_Material provided_
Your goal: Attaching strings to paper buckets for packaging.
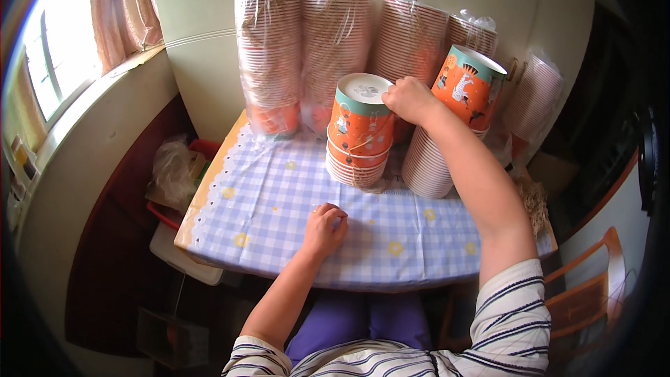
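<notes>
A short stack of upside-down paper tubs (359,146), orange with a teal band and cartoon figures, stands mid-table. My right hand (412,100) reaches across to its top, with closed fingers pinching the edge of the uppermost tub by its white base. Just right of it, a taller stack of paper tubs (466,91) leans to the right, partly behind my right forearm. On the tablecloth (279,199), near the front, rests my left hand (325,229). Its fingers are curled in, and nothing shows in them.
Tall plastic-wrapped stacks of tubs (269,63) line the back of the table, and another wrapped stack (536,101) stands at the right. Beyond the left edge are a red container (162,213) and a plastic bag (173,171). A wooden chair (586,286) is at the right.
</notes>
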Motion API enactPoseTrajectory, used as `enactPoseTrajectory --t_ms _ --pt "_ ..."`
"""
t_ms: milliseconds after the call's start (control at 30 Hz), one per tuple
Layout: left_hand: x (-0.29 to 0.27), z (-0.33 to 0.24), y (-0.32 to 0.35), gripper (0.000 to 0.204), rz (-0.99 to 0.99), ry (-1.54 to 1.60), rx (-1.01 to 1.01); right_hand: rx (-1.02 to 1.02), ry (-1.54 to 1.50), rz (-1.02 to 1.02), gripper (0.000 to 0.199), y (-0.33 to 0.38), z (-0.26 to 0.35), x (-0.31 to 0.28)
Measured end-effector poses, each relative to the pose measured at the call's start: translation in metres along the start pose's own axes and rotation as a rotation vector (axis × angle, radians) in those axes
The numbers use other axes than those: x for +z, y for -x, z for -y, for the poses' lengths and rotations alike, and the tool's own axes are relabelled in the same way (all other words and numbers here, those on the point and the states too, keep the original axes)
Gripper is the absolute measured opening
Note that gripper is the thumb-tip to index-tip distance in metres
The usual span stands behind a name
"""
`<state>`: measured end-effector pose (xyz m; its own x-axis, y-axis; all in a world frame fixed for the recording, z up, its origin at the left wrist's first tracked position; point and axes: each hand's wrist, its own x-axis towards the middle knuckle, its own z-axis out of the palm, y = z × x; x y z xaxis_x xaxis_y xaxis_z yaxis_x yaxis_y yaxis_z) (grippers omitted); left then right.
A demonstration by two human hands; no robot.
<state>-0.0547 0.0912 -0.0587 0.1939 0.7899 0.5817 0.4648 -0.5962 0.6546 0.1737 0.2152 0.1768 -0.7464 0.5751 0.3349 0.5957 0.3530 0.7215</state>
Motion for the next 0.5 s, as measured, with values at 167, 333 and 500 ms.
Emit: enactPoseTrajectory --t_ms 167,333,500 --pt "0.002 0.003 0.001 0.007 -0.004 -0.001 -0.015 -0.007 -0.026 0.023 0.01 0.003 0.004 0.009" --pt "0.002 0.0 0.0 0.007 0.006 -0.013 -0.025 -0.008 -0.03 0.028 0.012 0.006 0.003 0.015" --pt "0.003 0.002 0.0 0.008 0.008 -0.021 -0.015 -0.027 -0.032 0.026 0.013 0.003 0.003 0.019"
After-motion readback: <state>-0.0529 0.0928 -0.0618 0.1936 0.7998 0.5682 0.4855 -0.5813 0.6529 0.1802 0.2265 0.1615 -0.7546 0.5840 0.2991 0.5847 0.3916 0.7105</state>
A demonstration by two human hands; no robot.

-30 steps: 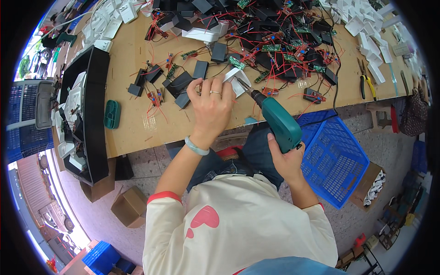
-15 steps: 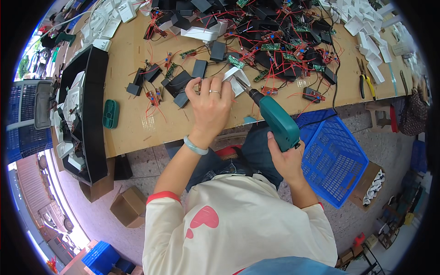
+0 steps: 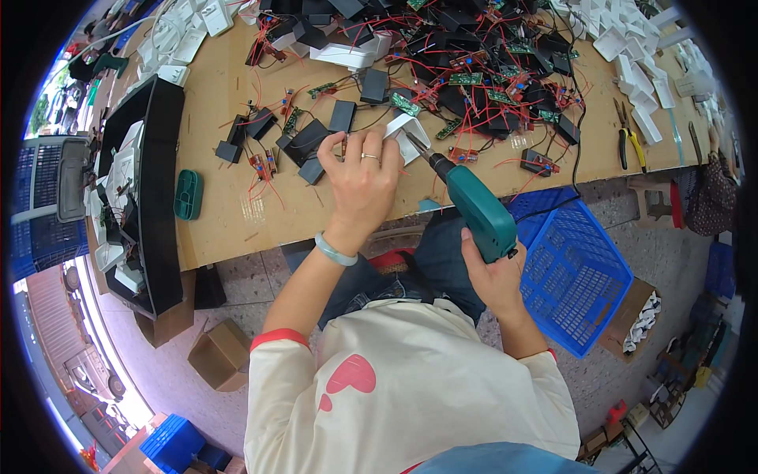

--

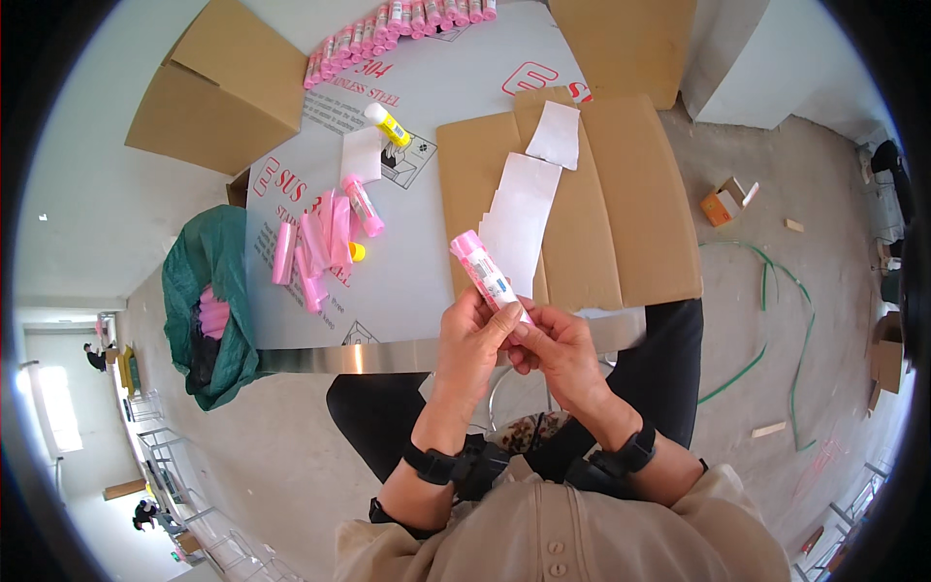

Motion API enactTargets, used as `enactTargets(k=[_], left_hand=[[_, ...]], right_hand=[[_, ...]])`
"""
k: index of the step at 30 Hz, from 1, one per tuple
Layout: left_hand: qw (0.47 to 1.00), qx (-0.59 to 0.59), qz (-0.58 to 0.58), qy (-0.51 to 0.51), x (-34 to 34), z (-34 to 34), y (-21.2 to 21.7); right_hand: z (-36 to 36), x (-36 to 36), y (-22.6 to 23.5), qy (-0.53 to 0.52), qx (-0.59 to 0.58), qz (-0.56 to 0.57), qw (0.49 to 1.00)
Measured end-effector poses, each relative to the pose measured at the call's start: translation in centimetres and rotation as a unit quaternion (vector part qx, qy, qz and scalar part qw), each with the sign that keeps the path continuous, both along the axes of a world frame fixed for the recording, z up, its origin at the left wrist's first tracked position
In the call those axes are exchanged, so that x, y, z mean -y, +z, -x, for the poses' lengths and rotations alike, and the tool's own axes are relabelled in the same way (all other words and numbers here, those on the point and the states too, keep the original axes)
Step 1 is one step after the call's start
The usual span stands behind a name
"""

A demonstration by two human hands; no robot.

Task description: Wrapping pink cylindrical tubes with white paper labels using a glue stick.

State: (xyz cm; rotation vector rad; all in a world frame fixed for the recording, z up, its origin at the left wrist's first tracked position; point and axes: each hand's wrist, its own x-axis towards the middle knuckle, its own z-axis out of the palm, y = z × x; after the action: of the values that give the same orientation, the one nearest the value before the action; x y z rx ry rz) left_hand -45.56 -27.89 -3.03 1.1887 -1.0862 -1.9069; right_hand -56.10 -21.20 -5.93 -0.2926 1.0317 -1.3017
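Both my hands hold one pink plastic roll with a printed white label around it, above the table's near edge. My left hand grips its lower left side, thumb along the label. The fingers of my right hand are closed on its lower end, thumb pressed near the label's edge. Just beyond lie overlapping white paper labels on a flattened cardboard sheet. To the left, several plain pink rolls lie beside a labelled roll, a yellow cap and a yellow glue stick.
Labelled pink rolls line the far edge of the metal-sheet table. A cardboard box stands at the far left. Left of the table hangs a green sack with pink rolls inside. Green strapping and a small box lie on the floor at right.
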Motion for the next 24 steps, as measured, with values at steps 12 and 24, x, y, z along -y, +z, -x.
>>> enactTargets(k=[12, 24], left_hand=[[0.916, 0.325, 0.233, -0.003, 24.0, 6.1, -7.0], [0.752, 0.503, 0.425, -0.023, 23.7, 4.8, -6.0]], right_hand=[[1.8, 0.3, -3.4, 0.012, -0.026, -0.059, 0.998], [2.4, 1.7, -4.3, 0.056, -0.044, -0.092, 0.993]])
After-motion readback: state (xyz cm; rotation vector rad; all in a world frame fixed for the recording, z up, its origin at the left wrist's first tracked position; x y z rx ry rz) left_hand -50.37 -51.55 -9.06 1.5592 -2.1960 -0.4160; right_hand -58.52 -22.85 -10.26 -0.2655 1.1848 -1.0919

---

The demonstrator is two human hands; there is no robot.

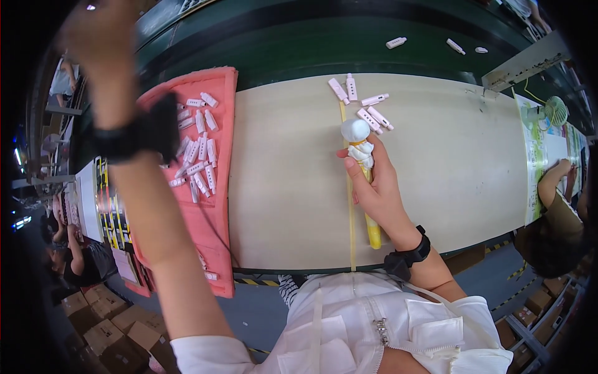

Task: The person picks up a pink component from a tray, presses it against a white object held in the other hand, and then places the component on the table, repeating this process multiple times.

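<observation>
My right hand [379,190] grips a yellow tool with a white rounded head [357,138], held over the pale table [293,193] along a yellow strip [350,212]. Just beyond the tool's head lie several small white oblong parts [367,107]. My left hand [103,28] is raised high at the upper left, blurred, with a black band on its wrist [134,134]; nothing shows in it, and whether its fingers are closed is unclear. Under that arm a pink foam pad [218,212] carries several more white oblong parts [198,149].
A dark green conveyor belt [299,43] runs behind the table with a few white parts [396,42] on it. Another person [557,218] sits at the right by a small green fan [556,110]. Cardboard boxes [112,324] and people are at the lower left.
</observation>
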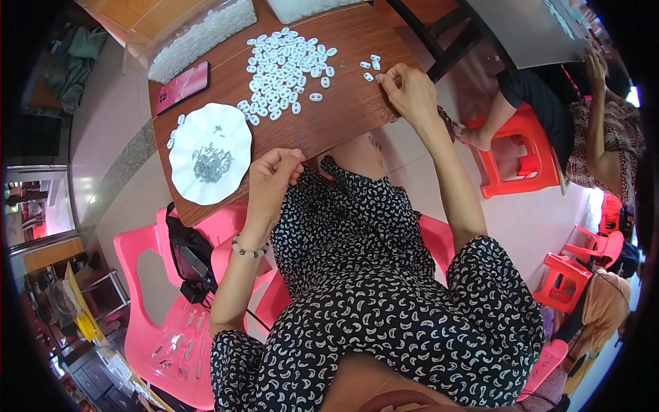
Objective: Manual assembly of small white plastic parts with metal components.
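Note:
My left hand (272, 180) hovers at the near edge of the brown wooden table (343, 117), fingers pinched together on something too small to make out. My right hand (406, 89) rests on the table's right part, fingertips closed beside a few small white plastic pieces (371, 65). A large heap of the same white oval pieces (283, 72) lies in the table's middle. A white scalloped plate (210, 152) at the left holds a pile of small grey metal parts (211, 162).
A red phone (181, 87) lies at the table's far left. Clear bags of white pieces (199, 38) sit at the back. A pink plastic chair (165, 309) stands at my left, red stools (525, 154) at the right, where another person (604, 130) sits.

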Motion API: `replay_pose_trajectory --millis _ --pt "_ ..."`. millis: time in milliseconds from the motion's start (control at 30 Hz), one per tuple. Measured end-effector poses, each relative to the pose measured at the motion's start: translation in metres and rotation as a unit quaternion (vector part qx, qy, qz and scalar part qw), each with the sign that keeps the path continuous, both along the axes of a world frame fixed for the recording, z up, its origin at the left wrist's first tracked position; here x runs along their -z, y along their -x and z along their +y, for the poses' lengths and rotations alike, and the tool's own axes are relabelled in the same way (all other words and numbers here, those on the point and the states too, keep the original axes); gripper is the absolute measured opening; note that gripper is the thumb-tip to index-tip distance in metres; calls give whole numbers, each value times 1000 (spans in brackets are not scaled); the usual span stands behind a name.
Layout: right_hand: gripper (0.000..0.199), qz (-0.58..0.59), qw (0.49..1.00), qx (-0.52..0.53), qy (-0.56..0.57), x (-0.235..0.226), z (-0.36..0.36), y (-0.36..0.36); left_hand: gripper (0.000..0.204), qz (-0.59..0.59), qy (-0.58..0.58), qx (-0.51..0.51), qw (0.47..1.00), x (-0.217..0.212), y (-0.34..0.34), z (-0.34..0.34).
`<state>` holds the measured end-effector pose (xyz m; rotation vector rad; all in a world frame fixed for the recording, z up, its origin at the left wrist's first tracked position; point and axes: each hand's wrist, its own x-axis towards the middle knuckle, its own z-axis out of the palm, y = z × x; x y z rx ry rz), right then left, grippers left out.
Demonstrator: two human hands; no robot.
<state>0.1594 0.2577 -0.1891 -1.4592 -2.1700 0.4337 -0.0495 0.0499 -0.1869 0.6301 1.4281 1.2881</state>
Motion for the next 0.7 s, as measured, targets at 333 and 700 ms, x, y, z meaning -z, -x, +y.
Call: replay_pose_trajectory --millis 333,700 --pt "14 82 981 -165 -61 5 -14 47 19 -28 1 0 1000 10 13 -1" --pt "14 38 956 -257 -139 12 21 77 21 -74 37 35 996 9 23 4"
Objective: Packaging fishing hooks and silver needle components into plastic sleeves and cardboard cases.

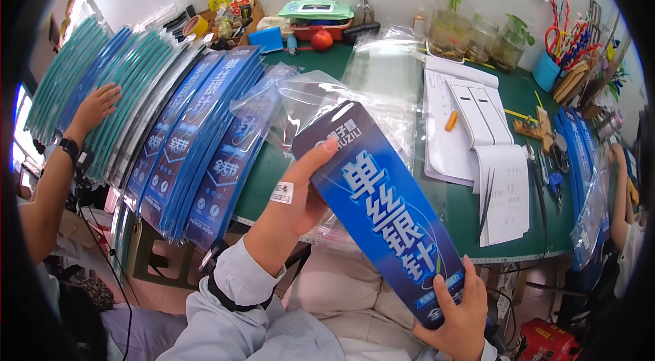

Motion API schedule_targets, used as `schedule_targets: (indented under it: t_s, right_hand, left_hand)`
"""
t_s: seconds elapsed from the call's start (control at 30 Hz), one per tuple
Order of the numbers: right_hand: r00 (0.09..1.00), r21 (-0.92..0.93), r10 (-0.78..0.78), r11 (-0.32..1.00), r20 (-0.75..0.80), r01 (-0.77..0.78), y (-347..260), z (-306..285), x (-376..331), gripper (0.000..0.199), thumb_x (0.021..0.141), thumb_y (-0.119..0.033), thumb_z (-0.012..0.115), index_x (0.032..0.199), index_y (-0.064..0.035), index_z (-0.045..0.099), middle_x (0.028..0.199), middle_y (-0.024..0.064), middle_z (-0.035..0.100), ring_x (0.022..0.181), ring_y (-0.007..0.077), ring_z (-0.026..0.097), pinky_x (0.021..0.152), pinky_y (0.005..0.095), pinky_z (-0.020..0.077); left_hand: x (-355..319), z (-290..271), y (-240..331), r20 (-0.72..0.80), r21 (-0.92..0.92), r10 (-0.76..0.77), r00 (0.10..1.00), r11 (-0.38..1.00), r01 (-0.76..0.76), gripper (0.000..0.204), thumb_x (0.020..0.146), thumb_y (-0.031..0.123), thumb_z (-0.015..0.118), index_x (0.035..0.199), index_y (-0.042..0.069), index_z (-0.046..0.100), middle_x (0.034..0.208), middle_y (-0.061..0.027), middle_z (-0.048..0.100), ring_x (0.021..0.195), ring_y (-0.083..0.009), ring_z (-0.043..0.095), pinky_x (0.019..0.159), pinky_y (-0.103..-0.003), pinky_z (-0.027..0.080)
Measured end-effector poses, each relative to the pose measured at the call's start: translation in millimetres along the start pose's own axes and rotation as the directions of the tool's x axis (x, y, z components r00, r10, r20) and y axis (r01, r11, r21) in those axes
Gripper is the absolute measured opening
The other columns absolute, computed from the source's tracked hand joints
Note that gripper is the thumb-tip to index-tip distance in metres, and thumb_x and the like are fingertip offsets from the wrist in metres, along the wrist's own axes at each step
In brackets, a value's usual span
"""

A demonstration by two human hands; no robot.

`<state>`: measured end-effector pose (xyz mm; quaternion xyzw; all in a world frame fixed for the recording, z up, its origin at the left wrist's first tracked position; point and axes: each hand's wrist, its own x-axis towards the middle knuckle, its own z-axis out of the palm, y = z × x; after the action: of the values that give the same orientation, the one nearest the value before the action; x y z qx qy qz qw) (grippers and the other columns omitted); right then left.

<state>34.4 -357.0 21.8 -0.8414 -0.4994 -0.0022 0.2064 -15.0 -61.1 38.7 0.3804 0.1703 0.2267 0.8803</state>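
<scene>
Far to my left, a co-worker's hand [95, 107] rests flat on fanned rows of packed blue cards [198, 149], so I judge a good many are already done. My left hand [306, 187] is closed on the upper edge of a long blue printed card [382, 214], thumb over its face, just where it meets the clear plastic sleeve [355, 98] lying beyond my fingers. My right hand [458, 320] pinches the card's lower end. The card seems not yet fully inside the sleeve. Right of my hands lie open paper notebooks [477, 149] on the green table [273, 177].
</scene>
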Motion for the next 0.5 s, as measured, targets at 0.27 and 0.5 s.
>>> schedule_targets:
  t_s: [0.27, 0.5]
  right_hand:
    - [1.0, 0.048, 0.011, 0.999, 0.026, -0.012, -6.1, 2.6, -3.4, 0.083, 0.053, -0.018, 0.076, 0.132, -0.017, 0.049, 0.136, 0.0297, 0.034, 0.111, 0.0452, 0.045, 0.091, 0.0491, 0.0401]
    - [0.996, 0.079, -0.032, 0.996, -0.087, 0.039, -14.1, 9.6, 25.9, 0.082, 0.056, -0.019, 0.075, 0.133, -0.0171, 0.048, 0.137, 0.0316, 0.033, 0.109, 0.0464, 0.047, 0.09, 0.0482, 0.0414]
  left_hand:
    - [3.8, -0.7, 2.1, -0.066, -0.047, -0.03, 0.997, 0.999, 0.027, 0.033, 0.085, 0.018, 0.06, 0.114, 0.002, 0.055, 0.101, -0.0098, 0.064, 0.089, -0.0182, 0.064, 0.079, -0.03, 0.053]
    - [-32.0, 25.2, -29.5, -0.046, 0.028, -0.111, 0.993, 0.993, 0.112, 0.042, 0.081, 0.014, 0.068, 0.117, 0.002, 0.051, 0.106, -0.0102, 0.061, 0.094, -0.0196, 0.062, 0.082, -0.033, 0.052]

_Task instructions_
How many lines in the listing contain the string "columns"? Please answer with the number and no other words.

_Response to this exercise_
2